§ **Work task**:
Exactly the lines from the one containing "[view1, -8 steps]" through the end of the data below are to be reproduced, and nothing besides them.

§ **Data section**:
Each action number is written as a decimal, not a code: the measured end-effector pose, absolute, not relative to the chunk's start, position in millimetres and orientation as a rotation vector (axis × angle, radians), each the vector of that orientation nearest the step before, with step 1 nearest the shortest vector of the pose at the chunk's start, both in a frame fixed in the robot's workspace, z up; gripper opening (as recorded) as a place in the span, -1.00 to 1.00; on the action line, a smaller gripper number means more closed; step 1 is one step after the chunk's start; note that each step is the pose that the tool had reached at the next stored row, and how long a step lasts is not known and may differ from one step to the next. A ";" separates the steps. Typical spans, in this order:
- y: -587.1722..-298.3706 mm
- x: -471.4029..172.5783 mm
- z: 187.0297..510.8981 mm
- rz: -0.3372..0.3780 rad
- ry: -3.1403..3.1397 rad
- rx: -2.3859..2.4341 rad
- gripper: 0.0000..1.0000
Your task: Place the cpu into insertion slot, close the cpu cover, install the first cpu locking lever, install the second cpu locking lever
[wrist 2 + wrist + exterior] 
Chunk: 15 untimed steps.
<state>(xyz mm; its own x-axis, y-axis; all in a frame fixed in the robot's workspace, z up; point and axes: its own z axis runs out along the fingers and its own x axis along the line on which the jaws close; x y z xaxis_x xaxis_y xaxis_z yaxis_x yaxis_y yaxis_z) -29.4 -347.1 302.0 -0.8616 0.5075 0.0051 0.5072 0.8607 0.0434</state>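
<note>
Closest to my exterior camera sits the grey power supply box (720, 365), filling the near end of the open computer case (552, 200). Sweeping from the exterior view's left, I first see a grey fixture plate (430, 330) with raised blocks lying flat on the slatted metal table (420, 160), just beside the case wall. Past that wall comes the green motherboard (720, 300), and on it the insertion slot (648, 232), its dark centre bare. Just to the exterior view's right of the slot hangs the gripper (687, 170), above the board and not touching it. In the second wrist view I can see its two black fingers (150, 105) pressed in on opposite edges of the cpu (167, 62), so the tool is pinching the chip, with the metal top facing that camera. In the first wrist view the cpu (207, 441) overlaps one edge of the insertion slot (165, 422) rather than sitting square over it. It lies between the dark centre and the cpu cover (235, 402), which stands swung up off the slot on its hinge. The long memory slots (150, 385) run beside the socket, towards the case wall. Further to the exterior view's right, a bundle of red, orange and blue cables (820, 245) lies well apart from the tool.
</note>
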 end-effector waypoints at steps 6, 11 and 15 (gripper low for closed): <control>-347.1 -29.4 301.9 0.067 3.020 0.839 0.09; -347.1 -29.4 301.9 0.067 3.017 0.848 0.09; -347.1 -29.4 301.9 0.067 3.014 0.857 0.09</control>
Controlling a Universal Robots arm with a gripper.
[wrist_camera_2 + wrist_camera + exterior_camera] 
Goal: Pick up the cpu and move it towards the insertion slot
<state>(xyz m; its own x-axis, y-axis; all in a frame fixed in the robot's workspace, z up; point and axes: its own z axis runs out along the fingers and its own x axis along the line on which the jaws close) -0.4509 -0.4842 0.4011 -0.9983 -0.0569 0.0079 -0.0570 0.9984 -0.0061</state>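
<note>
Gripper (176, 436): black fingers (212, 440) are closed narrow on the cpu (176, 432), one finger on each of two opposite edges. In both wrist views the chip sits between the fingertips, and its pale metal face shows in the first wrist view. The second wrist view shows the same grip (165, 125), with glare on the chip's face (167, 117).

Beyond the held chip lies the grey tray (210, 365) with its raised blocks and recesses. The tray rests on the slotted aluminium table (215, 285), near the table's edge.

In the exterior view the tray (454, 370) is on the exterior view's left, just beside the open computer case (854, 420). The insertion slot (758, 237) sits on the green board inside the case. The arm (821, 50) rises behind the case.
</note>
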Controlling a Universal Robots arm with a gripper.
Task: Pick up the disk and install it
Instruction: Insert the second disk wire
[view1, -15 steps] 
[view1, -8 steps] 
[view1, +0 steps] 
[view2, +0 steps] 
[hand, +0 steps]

§ **Written response**:
[view1, -8 steps] 
[view1, +0 steps] 
[view2, +0 steps] 
[hand, +0 steps]

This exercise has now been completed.